Contrast this with humans: you are fully capable of learning how to improve your writing or presentation skills without causing any corresponding decline in your logical reasoning or analytical capabilities, and vice versa. Moreover, while your skills may decline over time if unused, there is no scenario barring medical emergency in which you wake up one morning suddenly dramatically less capable of consistently performing a task than you were the day before.
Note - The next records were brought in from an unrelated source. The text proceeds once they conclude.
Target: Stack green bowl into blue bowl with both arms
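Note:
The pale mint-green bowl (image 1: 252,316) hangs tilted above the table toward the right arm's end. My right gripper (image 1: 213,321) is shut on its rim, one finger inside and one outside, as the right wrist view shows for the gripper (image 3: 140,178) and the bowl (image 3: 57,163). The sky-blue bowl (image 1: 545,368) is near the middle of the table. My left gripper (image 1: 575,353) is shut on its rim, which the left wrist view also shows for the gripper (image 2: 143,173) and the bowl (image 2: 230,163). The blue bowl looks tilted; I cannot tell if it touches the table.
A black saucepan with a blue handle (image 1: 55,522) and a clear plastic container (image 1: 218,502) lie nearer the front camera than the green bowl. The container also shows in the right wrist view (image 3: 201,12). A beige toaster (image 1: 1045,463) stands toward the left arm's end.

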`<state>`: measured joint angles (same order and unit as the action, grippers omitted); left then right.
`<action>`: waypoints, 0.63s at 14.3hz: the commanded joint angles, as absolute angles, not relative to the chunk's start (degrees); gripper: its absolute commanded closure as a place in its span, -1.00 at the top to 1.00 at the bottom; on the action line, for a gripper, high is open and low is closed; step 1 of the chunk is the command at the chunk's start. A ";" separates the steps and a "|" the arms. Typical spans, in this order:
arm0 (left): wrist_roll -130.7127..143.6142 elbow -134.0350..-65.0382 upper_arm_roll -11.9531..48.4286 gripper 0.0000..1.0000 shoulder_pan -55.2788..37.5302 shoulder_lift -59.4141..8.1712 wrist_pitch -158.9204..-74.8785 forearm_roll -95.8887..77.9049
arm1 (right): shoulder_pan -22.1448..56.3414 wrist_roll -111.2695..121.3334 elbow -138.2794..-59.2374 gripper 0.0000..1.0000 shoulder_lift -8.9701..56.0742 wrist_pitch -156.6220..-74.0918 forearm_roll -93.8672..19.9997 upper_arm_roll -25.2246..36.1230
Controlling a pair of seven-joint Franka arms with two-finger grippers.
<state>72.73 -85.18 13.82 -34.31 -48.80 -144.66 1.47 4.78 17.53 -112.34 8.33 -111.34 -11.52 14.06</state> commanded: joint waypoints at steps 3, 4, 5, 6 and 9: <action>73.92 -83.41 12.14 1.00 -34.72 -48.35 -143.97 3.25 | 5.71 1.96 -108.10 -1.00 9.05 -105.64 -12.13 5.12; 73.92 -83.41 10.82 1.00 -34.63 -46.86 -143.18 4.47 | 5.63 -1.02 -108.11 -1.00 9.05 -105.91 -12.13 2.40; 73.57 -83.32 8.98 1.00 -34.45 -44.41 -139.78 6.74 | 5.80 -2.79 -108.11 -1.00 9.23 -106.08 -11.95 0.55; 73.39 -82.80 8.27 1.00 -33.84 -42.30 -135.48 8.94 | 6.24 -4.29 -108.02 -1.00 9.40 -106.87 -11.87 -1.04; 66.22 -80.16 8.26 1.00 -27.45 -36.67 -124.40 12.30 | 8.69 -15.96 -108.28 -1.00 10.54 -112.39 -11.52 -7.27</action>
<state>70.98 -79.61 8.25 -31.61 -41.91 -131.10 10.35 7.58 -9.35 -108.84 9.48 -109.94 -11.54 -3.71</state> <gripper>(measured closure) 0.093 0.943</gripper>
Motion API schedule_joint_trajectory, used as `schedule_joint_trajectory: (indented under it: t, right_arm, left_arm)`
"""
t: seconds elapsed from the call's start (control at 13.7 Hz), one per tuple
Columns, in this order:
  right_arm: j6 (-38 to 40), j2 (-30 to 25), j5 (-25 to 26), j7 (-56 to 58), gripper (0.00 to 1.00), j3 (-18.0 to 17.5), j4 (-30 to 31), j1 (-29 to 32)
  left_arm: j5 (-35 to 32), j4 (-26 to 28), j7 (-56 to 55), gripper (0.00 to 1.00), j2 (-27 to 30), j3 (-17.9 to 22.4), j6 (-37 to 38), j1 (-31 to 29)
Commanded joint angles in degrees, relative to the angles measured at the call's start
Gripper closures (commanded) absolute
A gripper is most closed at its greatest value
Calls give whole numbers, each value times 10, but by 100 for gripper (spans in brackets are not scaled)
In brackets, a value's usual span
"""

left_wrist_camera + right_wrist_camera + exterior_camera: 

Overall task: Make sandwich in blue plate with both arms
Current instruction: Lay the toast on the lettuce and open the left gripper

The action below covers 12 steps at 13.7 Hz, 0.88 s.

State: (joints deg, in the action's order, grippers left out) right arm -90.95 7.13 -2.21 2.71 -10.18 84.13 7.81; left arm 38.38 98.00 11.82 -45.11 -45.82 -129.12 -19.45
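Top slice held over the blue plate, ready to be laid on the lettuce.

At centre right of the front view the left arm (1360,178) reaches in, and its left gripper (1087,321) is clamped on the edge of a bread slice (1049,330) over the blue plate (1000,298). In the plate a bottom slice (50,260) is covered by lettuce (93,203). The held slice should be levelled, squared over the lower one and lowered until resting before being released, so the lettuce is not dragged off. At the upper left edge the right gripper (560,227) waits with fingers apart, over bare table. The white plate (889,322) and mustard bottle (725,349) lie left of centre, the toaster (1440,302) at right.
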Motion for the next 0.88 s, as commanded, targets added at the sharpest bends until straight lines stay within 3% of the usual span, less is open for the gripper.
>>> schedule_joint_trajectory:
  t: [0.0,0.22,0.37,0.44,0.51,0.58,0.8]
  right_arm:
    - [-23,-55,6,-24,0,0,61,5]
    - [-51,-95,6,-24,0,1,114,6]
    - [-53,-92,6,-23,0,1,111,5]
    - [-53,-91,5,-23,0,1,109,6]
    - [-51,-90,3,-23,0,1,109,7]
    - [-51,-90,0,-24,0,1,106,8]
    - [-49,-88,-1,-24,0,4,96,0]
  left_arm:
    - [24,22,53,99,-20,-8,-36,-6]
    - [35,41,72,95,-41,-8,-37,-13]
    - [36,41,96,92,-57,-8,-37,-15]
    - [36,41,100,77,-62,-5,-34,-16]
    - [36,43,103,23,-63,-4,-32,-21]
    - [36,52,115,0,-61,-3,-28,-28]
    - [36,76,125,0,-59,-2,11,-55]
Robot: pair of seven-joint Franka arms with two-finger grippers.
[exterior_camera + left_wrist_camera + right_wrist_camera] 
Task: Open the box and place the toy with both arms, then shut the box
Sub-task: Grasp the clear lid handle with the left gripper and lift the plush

I will not claim to understand the human brain’s objective functions, suffice to say they allow us to generate accretive performance in multiple areas of our “brain system” simultaneously in ways that do not harm - and, from the lens of creativity, in fact enhance - other parts of the system.
Product Management requires trust. Finally, let’s imagine all of the above issues are magically solved as we hurtle towards the singularity. For us to outsource our critical thinking and creativity to an AI we must be able to trust in the result, and in order to trust AI we must also be able to hold it accountable. Can we really imagine a future in which an AI generates our product vision, roadmap and specifications and humans (in whatever capacity they remain useful) simply execute? What happens when the results are bad - how exactly would the CEO hold employees accountable, or the board hold the CEO accountable, when an unfeeling and indifferent AI is ultimately steering the direction of the company? Or are we naive enough to believe that everything we build will suddenly become successful simply because it was planned by an AI instead of a human?
It almost doesn’t matter what AI is capable of if we’re not capable of trusting it as we would a human. The best idea, the optimal strategy, and the perfect product have no value if a company cannot align around them and make them reality, and that, once you strip away all of the ceremony and artifacts of the role, is the core responsibility of the PM.
Perhaps I sound like a Luddite. Perhaps this post will age very poorly over the next decade, or year, or even month. But, I am simply doing what I do as a PM, which is to reason my way to a set of strong beliefs while remaining open to having them changed. This topic brings to mind for me something that one of my leaders at Amazon once said: “Let’s automate our way out of this work so we can go do something more interesting.” If I’m wrong about any or all of the above, whatever comes next will be a new challenge, requiring rapid development of skills and solutions to bridge the gap between technology and humans, filled with ambiguity. Sounds perfect for a PM. Come on ChatGPT, take my job!